## WHAT TO PRODUCE
Transcribe the entire listing exactly as it appears.

## STORED DATA
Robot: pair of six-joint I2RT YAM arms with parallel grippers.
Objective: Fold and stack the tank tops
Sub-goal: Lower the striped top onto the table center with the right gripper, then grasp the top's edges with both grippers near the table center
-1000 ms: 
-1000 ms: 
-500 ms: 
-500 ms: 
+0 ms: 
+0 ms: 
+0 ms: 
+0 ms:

## TASK RESULT
Robot: pair of six-joint I2RT YAM arms with parallel grippers.
Objective: Fold and stack the tank tops
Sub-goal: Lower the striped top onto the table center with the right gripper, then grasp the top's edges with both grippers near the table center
-1000 ms: 
-1000 ms: 
-500 ms: 
-500 ms: 
+0 ms: 
+0 ms: 
+0 ms: 
+0 ms:

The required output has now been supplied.